May 2, 2012
Working as a Test Leader in Distributed Test Teams
The better and faster our communication technology gets, the more common it becomes to have geographically distant and disparate teams, each working on different aspects of a project. This arrangement is no novelty to software testing either, however be aware of the challenges of working as a test manager with geographically distributed teams. In this article you will learn about some of these common challenges and what you can do about them.
Testing is often performed distributed
Today, testing can take place anywhere, from different parts of the country or just across the street. The customer may exist in one place and the supplier elsewhere, perhaps even in another country. Even acceptance tests might be performed by testers who are in different locations. Convenient as it is, this reality is not without its problems.
Some of the problems of distributed projects may include:
- Risk of duplication
- Difficulty in creating team spirit
- Agreeing on team resources
When testing is spread out in location, communication becomes difficult. It is important that communication is clear, honest, consistent and that everyone gets the same picture.
Using different tools does make the communication better. Tools can include Skype or MSN for general communication or a tool like ReQtest which facilitates online collaboration specifically for the areas of requirements management and testing.
In distributed teams, more people want to make decisions. It is very important to define what roles should exist in which locations. This increases the clarity and scope of the team overall, as it gives team members a sense of structure, regardless where they are located.
Typical roles that will need to be defined are the test manager, testers, test environment manager and test data manager, although of course these differ according to the size and scope of the project.
Duplication of roles
If the same task is to be performed in more than one location, there is a risk of duplication, which could delay the project.
Give one person in each location the role of test manager and ensure that they understand the risk of duplication and are prepared and able to avoid this pitfall. Provide clear responsibilities and think about the importance of good communication.
To create a stronger team spirit, it is important to get to know your team members, whether they’re in the same place or located elsewhere. Camaraderie doesn’t just happen, it needs to be fostered and grown with trust and by time.
It is important to get the team to work in the same direction. Trust is based on the participants having a common understanding of each other as well as the big picture of the project.
Write a contract about team resources
If testers are borrowed from other activities, there will be a risk that they have conflicting priorities, maybe even inherited from their leaders or their usual activities.
An example of this is acceptance testers who in actual fact really belong to the line operations team. If they still need to perform their regular duties while they do tests, the tests are likely to suffer.

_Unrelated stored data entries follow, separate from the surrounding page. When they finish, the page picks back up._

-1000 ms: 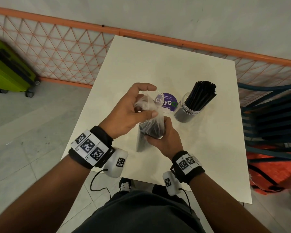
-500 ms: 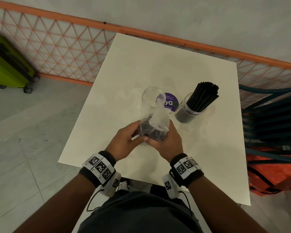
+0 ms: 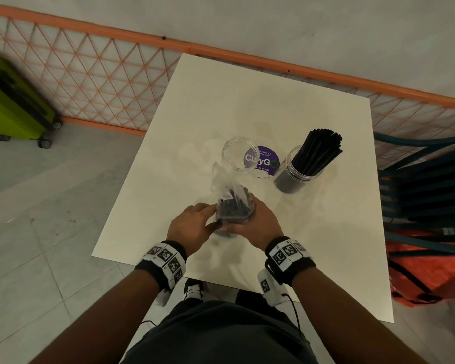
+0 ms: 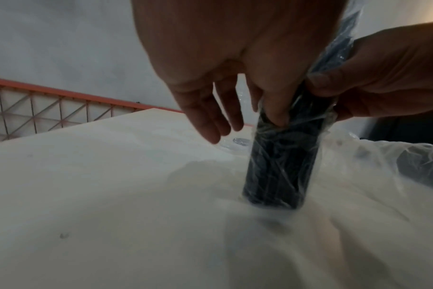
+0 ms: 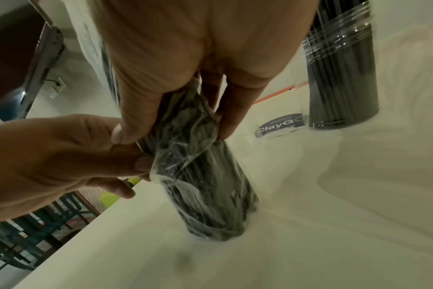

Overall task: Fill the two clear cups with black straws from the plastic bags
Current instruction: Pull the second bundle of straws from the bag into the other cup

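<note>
While the second cup waited unfilled, the scene stood thus:
Table: the white square tabletop [image 3: 247,106] carried everything.
Cups: one clear plastic cup [image 3: 297,174] stood packed with straws; the other clear plastic cup [image 3: 238,156] stood empty beyond the bag.
Bag: the crinkled clear plastic bag of black straws [image 3: 231,206] stood upright on the table near its front edge.
Technique: best keep the bundle upright and peel the plastic down evenly, lest straws scatter.
Right hand [image 3: 260,224]: wrapped round the bundle.
Left hand [image 3: 192,224]: thumb pinching the plastic, other fingers loose.

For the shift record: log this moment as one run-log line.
bag of black straws upright on table | left hand, right hand grip it | one cup filled | other cup empty
</note>
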`<state>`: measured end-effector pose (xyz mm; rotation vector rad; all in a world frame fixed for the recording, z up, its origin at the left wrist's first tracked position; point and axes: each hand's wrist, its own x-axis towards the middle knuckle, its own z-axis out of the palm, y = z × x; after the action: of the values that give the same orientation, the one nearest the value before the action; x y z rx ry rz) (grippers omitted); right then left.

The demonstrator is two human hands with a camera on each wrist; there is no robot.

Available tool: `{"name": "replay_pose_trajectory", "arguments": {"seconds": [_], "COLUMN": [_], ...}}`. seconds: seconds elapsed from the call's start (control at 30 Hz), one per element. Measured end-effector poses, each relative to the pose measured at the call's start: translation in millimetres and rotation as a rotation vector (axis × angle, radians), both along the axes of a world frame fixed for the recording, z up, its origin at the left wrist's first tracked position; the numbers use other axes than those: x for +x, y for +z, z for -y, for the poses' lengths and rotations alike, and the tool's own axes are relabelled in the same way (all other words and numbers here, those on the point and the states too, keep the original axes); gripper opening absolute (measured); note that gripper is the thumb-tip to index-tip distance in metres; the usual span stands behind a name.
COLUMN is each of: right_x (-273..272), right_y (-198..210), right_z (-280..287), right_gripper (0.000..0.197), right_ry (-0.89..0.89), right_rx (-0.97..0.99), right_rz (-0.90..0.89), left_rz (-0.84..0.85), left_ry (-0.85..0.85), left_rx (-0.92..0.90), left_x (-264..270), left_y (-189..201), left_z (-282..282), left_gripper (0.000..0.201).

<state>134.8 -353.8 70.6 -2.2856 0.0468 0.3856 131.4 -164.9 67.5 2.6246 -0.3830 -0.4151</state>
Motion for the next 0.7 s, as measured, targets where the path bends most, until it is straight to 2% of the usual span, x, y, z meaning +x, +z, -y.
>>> {"name": "replay_pose_trajectory", "arguments": {"seconds": [0.03, 0.07, 0.1, 0.17, 0.23, 0.3, 0.37, 0.43, 0.5, 0.57, 0.63, 0.7], "right_x": [0.5, 0.7, 1.5, 3.2, 3.5, 0.4, -3.9, -6.2, -6.7, -6.3, -5.7, -7.1], "right_y": [-4.2, -7.8, -9.5, -12.1, -15.0, -21.1, -29.8, -32.7, -33.8, -34.8, -35.6, -31.1], "right_z": [-0.1, 0.9, 1.6, 2.3, -0.1, -3.9, -4.6, -3.4, -0.5, 2.0, 4.5, 6.4], "right_gripper": [0.088, 0.087, 0.085, 0.082, 0.082, 0.085, 0.086, 0.089, 0.089, 0.086, 0.094, 0.101], "right_ry": [0.002, -0.002, -0.008, 0.018, 0.092, 0.113, 0.082, 0.085, 0.096, 0.114, 0.14, 0.163], "right_rx": [-0.031, -0.056, -0.077, -0.115, -0.183, -0.201, -0.185, -0.169, -0.181, -0.219, -0.266, -0.325], "right_rz": [-0.019, -0.026, -0.02, -0.005, 0.004, -0.02, -0.057, -0.09, -0.118, -0.119, -0.084, -0.084], "left_rz": [-0.052, -0.122, -0.201, -0.292, -0.296, -0.277, -0.239, -0.22, -0.174, -0.1, -0.082, -0.085], "left_ry": [-0.038, -0.068, -0.076, -0.008, 0.125, 0.198, 0.207, 0.198, 0.13, 0.031, -0.027, -0.049], "left_rx": [-0.03, -0.151, -0.347, -0.688, -0.785, -0.692, -0.565, -0.558, -0.569, -0.459, -0.321, -0.231], "left_x": [1.4, 2.2, 2.9, 4.5, 6.4, 6.5, 3.0, -0.1, -3.0, -3.4, -2.6, -2.1], "left_y": [0.0, -0.5, 1.7, 10.7, 18.5, 18.9, 13.8, 10.3, 8.4, 2.8, -6.1, -12.6], "left_z": [-1.0, -2.6, -4.1, -4.1, 3.7, 13.4, 20.7, 24.6, 25.0, 22.8, 18.3, 14.6], "left_gripper": [0.054, 0.063, 0.075, 0.093, 0.099, 0.091, 0.074, 0.06, 0.055, 0.071, 0.09, 0.087]}}
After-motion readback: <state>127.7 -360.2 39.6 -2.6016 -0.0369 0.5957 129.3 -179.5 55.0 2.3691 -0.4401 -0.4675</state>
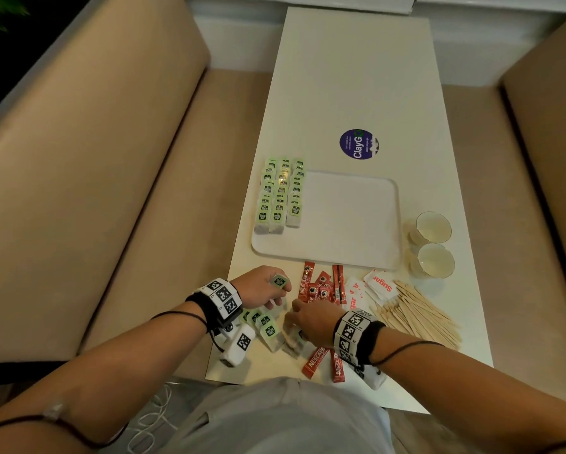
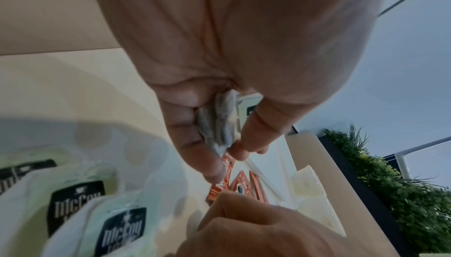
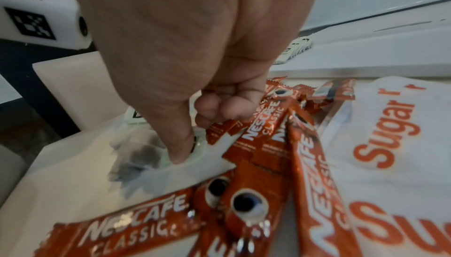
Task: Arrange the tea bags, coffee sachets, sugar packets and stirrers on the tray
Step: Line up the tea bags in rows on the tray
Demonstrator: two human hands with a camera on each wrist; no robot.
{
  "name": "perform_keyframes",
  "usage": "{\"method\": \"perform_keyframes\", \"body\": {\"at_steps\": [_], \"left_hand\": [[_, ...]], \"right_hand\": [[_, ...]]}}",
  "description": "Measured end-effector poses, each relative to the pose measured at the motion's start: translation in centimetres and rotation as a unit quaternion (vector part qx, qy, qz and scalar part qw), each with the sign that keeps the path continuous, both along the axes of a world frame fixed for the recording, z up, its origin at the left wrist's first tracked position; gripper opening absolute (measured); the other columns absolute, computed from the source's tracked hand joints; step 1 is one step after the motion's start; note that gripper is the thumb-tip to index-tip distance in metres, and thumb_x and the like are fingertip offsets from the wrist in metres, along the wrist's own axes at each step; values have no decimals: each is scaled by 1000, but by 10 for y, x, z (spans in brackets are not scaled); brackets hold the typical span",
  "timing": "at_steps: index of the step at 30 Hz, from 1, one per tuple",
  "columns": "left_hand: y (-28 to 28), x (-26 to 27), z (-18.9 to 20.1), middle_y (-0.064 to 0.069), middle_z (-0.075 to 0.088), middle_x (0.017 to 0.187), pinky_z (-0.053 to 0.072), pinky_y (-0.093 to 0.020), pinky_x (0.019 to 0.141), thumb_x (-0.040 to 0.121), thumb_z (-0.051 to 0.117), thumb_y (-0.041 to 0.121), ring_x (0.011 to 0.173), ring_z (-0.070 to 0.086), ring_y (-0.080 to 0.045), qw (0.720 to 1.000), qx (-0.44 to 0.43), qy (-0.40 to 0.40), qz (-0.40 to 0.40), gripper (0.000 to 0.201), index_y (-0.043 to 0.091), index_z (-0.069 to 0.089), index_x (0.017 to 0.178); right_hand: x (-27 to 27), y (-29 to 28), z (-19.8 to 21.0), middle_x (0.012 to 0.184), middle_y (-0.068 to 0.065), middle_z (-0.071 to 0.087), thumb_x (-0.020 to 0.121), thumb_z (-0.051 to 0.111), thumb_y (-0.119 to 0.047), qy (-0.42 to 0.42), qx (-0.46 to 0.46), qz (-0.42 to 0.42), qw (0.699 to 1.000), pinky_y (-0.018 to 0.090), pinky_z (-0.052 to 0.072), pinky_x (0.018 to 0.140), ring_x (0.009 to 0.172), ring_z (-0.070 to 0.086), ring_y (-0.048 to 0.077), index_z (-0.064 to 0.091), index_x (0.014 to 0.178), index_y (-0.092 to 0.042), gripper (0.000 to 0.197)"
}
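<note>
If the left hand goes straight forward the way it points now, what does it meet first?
Probably the near edge of the tray. The left hand, gripping tea bags, points toward it; depth is unclear.

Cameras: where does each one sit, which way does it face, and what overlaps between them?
Head: high, looking down at the table, tray; both forearms and hands show.
Left wrist: under the left hand, looking along the fingers pinching tea bags.
Right wrist: under the right hand, low over coffee sachets, sugar packets.
Shared: all three show the coffee sachets.
</note>
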State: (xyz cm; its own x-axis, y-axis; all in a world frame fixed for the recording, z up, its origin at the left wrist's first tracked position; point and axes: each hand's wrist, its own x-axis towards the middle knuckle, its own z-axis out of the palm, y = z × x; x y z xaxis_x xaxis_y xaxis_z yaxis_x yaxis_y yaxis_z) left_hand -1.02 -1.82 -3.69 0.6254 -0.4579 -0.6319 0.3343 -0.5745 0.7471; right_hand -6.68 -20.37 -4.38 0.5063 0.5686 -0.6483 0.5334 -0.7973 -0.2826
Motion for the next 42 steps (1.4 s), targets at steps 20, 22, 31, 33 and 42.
{"method": "perform_keyframes", "body": {"at_steps": [20, 22, 31, 33, 42], "left_hand": [[10, 14, -4, -1, 73, 102, 53, -42, 92, 79, 81, 37, 97, 68, -19, 995, 6, -64, -78, 33, 21, 67, 104], [9, 20, -2, -5, 74, 102, 52, -41, 93, 87, 77, 29, 97, 68, -17, 996, -23, -57, -61, 23, 17, 68, 104], [7, 49, 2, 1, 74, 80, 45, -24, 62, 96, 67, 22, 69, 61, -11, 996, -79, -36, 27, 9, 13, 71, 98], [5, 53, 2, 0, 71, 77, 45, -27, 63, 95, 69, 25, 69, 59, -12, 995, -79, -34, 48, 16, 9, 71, 98], [1, 66, -11, 3, 68, 73, 48, -26, 60, 91, 73, 28, 67, 57, -8, 978, -94, -2, 184, 20, 20, 66, 109]], "right_hand": [[47, -7, 33, 101, -1, 69, 95, 58, -18, -77, 149, -168, 972, 35, 52, 76, 89, 65, 23, 58, 111, -22, 16], [58, -9, 37, 103, 0, 70, 95, 61, -19, -85, 172, -201, 960, 35, 52, 75, 90, 65, 23, 59, 112, -22, 17], [96, -18, 38, 104, -10, 69, 99, 62, -35, -95, 235, -338, 906, 32, 53, 79, 84, 64, 11, 62, 121, -25, 25], [101, -19, 35, 104, -7, 69, 99, 64, -34, -73, 253, -370, 891, 28, 53, 80, 87, 65, 12, 66, 122, -22, 27], [114, -13, 21, 98, -11, 65, 99, 64, -29, -55, 356, -490, 794, 10, 47, 71, 83, 63, 3, 64, 122, -26, 23]]}}
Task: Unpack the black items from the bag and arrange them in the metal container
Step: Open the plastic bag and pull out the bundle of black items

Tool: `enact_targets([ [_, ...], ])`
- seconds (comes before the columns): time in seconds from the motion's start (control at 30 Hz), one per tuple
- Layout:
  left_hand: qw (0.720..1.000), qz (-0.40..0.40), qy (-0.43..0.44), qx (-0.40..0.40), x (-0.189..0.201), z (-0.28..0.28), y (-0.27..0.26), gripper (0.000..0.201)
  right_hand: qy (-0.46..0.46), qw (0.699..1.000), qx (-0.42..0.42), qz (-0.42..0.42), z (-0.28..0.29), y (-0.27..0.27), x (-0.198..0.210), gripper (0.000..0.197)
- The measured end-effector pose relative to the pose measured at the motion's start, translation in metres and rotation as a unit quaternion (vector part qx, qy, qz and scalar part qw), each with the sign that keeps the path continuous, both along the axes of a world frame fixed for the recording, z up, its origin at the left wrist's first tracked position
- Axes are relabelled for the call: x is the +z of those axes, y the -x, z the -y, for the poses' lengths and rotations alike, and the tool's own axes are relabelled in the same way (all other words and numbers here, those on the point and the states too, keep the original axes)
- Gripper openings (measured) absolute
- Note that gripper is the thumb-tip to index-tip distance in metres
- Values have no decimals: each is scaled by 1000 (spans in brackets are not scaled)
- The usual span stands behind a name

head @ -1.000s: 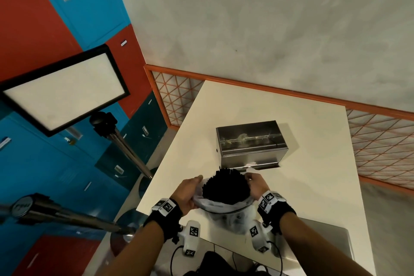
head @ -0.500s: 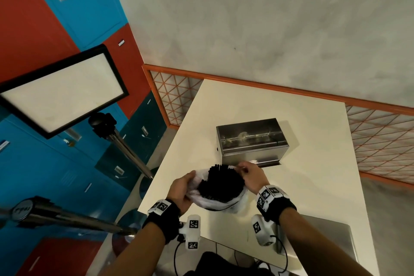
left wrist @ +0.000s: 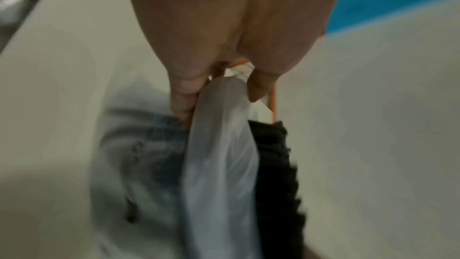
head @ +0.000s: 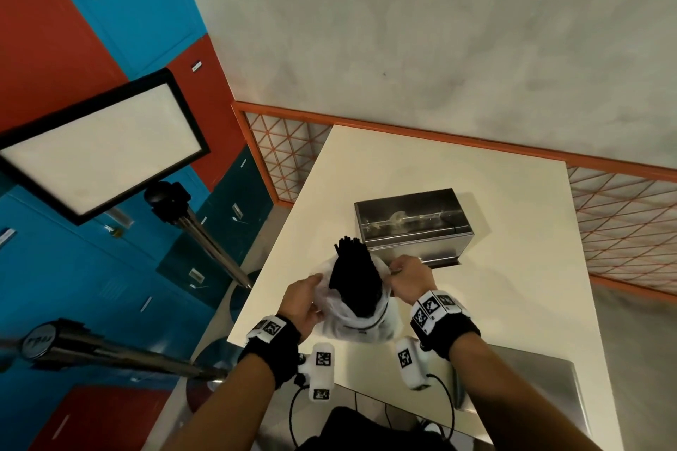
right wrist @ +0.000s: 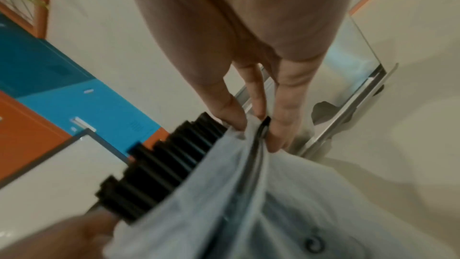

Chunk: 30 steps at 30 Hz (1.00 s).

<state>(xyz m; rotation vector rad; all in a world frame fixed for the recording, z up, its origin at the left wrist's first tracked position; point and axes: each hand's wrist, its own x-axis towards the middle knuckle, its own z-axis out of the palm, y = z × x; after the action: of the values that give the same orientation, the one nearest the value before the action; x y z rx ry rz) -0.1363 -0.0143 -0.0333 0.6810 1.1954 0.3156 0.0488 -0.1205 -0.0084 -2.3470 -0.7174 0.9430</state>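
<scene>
On the near part of the white table, a translucent white plastic bag stands with a bundle of black straws poking up out of its open mouth, tilted toward the far left. The left hand pinches the bag's left rim, thumb and fingers pressed on the film; the right hand pinches the right rim likewise. Just beyond the bag sits the rectangular metal container, open-topped, holding only reflections. Bare tabletop lies beyond and to the right of the container; the table's left edge runs close beside the left hand.
</scene>
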Motion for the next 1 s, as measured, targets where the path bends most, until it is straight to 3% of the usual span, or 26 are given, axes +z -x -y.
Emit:
enact_targets([
  [0.07, 986, -113, -94, -82, 0, -7, 0, 20, 21, 1000, 20, -4, 1, -2, -4, 10],
  [0.13, 919, -240, -217, -227, 6, -14, 3, 36, 27, 998, 33, -35, 1, -1, -7, 15],
  [0.2, 849, -303, -291, -321, 10, -18, 5, 47, 27, 998, 37, -53, 0, 1, -8, 18],
  [0.27, 859, -289, -270, -325, 10, -16, 2, 28, 24, 997, 38, -67, -2, 2, -10, 20],
  [0.37, 908, -226, -218, -278, 7, -11, -3, 13, 6, 990, -32, -134, -7, 6, -14, 24],
  [0.47, 956, -148, -130, -215, 2, -6, -3, 16, -25, 969, -89, -228, -10, 3, -24, 17],
  [0.63, 992, -95, -16, -84, -10, -8, 10, 24, -62, 937, -177, -296, 3, -12, -42, 22],
  [0.73, 995, -53, 81, 11, -19, -10, 22, 31, -47, 923, -239, -299, 10, -19, -45, 26],
  [0.8, 995, -56, 81, -5, -24, -9, 25, 31, -24, 943, -208, -258, 10, -18, -49, 26],
  [0.87, 990, -123, -13, -68, -28, -8, 24, 25, -2, 974, -141, -175, 10, -14, -55, 23],
  [0.93, 966, -188, -114, -138, -30, -11, 25, 20, -9, 985, -101, -136, 9, -11, -58, 25],
  [1.0, 931, -217, -171, -238, -27, -16, 28, 30, -6, 996, -28, -88, 8, -10, -59, 30],
])
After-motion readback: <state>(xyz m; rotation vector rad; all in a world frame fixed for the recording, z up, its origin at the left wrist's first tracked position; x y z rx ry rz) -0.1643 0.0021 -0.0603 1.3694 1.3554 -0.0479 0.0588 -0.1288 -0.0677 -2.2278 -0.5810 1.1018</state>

One practical idea is to sign a formal contract with the managers who lend resources to your team. In the contract you should describe the extent to which the person is needed for the tests. This will help set both the managers’ and the team members’ mind at rest, knowing that both you and their own manager have signed off approval on the ‘extra’ work they will be doing.
Having a geographically distributed team involves a number of challenges to be addressed for the work to function as effectively as possible. Some of the problems include communication, clarity of roles, duplication of roles, camaraderie and disagreements when it comes to team resources.